__Problem requirements__
Could you find every line in the records below that contains the word "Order" and copy it?

++++ Given entries

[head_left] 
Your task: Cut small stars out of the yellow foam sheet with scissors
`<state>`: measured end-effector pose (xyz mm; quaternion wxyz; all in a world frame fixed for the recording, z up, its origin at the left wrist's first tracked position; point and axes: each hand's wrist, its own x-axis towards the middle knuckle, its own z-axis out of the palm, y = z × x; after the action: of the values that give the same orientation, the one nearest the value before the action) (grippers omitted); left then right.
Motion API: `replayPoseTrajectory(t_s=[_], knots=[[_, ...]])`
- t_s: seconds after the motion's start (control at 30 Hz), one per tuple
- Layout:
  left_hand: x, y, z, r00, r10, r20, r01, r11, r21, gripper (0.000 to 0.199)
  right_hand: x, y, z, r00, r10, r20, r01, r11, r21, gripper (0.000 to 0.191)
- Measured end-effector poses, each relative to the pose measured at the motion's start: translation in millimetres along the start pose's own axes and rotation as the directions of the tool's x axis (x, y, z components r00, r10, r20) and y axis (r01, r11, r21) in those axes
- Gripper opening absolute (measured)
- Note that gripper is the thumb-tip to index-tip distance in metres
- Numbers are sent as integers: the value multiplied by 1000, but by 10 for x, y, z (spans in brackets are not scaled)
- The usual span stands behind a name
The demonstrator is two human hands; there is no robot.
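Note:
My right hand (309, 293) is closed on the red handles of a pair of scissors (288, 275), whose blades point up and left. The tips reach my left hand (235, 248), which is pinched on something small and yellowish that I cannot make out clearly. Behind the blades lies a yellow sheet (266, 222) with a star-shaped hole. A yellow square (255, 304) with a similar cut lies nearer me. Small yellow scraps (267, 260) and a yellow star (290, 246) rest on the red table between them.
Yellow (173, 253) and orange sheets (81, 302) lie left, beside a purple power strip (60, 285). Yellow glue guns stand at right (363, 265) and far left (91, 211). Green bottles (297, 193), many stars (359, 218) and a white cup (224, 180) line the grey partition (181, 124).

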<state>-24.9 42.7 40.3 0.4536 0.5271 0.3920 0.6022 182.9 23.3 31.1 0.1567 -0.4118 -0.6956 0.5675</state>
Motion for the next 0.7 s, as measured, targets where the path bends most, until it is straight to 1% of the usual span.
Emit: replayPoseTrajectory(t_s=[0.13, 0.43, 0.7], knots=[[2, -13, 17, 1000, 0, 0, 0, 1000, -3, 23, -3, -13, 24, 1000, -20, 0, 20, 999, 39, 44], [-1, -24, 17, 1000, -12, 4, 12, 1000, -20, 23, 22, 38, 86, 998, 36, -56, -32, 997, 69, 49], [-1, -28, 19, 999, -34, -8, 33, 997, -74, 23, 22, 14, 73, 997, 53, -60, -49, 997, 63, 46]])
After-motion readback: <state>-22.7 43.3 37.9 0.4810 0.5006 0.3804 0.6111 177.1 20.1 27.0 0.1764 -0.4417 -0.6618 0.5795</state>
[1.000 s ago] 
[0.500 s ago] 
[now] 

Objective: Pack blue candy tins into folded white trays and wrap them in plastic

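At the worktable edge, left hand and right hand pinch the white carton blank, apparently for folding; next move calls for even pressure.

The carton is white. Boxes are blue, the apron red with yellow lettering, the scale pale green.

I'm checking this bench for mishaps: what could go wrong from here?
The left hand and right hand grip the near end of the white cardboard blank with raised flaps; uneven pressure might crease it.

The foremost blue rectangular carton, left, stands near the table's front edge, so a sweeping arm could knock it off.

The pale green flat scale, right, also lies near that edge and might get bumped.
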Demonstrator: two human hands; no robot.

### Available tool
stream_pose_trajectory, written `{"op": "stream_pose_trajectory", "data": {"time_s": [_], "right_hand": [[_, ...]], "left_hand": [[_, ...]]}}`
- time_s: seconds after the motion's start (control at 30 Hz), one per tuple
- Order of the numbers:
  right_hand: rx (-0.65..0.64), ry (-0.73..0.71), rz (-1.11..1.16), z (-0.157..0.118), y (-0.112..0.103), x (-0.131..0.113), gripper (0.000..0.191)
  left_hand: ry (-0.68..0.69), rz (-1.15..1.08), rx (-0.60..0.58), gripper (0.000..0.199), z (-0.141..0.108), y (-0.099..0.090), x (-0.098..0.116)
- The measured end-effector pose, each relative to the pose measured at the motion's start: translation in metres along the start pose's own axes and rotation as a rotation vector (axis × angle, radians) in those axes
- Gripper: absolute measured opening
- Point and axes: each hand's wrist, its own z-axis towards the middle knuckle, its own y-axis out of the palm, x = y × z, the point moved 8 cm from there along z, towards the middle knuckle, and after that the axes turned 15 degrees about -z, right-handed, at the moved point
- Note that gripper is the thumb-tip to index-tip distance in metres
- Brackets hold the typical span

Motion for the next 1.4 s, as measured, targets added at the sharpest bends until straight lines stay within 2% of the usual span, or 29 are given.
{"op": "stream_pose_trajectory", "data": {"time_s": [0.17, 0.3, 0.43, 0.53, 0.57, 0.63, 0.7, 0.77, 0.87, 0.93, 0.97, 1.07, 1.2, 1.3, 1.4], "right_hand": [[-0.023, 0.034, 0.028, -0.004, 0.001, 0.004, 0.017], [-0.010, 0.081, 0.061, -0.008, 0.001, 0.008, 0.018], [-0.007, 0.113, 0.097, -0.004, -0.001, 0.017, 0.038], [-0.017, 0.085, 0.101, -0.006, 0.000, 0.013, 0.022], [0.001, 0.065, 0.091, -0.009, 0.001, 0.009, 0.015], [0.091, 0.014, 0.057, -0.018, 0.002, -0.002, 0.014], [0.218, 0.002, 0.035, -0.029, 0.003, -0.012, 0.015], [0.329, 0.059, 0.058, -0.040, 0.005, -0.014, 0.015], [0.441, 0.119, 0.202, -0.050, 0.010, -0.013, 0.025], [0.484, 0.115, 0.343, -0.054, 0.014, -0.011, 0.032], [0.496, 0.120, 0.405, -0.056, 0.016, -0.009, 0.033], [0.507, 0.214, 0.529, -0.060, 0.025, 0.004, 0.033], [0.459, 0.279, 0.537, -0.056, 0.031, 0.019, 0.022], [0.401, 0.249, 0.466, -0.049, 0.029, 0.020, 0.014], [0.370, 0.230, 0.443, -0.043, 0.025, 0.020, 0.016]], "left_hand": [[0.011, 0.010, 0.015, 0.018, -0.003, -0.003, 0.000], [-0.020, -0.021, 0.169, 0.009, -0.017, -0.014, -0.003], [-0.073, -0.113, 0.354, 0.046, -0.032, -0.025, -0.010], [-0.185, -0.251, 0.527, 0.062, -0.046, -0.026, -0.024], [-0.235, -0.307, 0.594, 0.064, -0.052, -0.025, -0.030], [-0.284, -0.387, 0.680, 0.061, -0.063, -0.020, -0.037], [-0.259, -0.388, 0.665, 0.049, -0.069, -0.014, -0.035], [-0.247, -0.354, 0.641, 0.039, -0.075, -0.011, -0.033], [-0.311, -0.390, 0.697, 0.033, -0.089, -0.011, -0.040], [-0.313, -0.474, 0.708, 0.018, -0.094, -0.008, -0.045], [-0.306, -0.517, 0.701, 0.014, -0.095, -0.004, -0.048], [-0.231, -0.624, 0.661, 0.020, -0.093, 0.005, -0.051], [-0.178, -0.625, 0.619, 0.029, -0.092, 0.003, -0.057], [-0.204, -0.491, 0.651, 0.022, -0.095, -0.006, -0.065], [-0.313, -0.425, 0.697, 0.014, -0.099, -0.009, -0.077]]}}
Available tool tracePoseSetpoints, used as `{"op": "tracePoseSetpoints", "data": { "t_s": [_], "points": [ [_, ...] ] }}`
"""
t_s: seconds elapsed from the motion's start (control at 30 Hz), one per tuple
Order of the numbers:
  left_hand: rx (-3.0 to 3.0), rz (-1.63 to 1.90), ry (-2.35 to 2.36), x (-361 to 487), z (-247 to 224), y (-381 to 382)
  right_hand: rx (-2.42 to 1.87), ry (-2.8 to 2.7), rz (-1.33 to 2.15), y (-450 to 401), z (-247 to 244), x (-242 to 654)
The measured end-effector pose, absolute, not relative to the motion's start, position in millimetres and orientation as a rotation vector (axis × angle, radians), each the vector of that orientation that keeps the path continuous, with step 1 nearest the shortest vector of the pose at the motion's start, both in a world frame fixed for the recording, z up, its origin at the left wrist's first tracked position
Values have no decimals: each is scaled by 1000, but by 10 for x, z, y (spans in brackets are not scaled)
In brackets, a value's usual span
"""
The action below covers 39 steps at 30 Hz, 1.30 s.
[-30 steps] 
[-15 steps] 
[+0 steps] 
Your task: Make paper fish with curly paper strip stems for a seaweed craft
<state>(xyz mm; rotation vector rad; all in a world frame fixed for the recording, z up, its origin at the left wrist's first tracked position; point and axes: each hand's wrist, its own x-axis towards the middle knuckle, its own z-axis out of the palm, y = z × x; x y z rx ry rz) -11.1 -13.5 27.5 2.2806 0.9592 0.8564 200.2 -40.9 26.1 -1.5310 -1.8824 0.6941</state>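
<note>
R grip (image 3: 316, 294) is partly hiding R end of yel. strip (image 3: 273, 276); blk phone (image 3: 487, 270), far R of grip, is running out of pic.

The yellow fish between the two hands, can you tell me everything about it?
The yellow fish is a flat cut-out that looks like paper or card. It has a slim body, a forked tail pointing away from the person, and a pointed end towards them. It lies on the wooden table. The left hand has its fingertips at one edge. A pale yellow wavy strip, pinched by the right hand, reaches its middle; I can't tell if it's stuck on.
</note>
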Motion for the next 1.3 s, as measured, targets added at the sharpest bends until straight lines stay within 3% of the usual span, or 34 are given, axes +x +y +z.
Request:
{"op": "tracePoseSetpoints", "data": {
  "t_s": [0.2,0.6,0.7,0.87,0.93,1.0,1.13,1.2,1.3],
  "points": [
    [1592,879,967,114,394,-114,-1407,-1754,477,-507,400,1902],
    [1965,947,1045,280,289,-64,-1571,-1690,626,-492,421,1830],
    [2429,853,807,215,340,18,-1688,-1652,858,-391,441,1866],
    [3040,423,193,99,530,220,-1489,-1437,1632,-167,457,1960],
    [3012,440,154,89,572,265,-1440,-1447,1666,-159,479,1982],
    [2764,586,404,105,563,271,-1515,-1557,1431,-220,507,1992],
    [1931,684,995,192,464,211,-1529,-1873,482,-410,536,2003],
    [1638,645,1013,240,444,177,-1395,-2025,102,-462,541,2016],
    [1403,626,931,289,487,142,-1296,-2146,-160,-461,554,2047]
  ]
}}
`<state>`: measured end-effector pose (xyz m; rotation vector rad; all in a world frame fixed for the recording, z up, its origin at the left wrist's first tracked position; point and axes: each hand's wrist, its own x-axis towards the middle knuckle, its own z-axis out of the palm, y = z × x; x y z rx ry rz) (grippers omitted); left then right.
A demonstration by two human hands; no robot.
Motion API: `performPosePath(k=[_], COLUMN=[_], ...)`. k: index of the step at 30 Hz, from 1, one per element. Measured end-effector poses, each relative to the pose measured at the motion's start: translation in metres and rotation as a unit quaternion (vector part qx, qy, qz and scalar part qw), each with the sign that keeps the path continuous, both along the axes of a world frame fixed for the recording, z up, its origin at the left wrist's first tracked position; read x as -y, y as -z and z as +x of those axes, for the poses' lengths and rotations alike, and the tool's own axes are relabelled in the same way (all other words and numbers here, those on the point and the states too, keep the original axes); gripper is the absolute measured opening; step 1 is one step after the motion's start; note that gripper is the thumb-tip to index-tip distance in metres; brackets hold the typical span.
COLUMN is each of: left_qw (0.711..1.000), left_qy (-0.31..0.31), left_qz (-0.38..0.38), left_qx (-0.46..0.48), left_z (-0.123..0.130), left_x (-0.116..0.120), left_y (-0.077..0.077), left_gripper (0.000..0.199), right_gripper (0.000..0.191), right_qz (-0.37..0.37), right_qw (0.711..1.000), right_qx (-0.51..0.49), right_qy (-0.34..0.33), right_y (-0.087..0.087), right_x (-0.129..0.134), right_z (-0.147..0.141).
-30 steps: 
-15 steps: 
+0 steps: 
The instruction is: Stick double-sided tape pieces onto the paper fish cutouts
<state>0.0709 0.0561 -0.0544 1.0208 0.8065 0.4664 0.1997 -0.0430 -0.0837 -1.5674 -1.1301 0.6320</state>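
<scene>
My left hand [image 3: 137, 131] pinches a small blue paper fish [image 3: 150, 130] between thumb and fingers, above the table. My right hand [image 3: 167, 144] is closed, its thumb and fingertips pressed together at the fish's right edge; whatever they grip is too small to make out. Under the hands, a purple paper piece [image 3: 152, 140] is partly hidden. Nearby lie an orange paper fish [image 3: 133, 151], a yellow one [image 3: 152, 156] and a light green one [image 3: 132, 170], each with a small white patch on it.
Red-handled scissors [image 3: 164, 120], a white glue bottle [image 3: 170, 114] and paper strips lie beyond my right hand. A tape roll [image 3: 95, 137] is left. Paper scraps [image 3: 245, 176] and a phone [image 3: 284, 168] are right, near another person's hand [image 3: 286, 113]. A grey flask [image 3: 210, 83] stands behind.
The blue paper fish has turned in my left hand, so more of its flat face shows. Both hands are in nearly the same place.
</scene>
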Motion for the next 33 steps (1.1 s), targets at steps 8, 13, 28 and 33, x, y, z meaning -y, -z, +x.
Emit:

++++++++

__Response area__
- Order of the numbers:
Order of the numbers:

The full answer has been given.